Oh sure, he'd been asked to do all the right things to maintain appearances for the good ol' U-S-of-A. He was still considered a diplomat, after all, even though the US embassy was technically a couple of blocks over. He'd gone to all the right parties, dressed in the fancy-ass threads that cost more than some people's mortgage payments back home, even got to say a few words to the press (all pre-scripted for him, of course), but that was it. That was the extent of his responsibilities! The parties and the statements to the press and the occasional appearance at Parliament or Buckingham Palace were the most work he ever got. Other than that, there was just sitting at his desk, googling his own name, practicing his dart-throwing skills with the target tacked to the south wall (the one with the eagle’s eye view), and this: standing at the urinal, trying desperately to tell his body it had to pee.

He grimaced as he zipped himself up and headed over to the sinks, the automatic sensor flushing the urinal, despite its water still being as clear as it had been when he'd walked in. Too much time on his hands: that was the problem. Not any of that "overactive bladder" shit the drug companies kept trying to make people believe they needed pills for. Just too much time sitting in his high-end office chair, staring at his computer, being perfectly aware of every one of his body's needs because there simply wasn't anything else going on to distract him. Oh sure, it was nice that the vast majority of the diplomat stuff was still handled back at the Embassy, but couldn't they throw something his way!? Surely, they didn't think he was too incompetent to handle an Excel spreadsheet!

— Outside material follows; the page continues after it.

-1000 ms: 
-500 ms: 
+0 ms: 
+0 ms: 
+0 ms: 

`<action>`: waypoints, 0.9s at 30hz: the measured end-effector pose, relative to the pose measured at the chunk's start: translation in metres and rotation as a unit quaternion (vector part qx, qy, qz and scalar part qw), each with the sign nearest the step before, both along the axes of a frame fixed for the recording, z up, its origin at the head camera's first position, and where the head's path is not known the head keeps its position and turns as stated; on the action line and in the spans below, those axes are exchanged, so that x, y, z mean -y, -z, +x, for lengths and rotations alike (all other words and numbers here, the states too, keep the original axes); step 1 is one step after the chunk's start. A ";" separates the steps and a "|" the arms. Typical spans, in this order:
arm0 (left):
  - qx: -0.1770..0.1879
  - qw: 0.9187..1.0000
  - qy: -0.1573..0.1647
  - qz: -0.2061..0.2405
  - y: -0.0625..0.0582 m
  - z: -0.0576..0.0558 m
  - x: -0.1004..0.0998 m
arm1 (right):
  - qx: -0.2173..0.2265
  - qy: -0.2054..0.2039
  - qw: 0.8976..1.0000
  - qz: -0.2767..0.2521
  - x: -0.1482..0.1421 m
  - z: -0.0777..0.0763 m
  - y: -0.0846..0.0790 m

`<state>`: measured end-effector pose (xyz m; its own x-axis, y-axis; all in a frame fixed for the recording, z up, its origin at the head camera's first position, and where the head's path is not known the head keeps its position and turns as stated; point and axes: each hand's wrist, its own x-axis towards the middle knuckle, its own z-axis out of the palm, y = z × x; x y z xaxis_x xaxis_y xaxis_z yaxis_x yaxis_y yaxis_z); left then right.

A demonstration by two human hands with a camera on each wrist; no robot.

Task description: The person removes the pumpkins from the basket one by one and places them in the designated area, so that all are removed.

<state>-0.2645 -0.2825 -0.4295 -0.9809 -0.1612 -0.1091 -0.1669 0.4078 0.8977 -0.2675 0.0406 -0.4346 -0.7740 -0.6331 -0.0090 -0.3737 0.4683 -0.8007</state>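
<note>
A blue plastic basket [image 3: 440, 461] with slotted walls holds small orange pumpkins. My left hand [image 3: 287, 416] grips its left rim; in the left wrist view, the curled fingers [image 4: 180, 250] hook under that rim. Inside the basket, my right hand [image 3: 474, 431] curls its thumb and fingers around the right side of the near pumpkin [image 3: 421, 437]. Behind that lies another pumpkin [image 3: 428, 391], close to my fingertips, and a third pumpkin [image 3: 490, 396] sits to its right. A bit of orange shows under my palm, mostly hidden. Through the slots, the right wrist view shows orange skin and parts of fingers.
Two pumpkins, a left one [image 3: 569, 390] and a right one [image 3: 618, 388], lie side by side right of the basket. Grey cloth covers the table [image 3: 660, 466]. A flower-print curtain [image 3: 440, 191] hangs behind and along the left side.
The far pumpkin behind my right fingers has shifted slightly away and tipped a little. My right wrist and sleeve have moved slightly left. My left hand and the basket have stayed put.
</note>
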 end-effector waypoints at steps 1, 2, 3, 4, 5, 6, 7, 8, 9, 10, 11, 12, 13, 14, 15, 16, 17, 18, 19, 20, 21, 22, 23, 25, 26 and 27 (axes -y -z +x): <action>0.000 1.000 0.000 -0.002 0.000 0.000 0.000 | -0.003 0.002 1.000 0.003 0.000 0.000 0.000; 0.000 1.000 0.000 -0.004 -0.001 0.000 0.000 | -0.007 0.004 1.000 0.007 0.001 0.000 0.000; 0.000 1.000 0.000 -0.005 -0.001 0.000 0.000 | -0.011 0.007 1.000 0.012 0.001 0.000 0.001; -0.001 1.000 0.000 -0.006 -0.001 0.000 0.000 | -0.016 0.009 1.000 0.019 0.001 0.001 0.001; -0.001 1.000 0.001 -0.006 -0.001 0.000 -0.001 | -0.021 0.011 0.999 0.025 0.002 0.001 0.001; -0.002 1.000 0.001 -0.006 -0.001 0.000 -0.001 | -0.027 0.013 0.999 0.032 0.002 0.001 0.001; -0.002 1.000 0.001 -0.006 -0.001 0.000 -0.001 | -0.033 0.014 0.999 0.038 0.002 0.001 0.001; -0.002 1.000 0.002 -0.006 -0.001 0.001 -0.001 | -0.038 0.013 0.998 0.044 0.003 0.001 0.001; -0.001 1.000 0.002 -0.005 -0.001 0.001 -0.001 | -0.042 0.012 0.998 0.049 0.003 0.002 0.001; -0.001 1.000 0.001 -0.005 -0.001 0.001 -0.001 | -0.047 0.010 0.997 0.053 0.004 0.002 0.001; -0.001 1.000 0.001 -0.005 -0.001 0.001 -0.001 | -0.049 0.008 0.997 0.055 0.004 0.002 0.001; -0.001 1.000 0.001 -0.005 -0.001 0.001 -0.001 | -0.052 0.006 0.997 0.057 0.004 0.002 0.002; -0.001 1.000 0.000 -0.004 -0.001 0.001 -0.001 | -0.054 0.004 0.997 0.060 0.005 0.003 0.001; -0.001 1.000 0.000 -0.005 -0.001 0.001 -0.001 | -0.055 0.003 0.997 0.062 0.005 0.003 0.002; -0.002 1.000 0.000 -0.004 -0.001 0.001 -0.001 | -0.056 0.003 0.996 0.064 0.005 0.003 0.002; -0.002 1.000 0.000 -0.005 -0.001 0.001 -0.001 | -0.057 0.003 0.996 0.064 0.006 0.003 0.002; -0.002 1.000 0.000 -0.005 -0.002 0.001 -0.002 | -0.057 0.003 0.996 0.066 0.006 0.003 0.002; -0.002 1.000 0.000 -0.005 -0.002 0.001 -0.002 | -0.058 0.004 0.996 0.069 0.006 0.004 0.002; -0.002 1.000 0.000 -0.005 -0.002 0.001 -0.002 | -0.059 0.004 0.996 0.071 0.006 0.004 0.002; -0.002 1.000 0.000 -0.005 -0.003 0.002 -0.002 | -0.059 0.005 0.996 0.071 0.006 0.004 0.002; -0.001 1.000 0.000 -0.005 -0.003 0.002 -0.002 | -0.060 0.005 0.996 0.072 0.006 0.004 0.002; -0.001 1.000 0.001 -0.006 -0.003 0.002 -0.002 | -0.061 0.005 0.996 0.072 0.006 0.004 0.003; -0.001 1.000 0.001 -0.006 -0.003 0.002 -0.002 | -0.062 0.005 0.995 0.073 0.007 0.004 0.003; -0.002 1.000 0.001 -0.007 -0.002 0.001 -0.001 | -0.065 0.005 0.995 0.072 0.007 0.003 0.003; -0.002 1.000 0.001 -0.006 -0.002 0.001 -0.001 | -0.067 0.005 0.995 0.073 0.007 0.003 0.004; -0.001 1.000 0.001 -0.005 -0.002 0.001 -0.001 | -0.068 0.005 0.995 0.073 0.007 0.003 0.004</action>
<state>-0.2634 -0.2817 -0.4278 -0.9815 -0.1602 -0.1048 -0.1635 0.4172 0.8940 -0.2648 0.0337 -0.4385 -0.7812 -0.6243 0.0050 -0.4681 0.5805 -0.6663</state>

Running the water and working up a good lather of suds, he thought back to the small two-bedroom house in Michigan he'd left for this job. It wasn't much, but it'd had enough space in the living room for both a decent-sized TV cabinet and an office desk with chair. The kitchen would never have been featured in Better Homes and Gardening either, but it had been everything he’d needed. A stove, a fridge, even a breakfast nook! Not much by anyone's standards all told, but more than enough for a bachelor straight out of college with a degree in world history. Sure, the apartment in Westminster was nice, and even came with a 62" plasma-screen TV that put the 32" analog he'd left in the States to shame, but there was something about owning your own land, having an entire building you could call "mine," that had always appealed to him, even if said building could comfortably fit in his new apartment.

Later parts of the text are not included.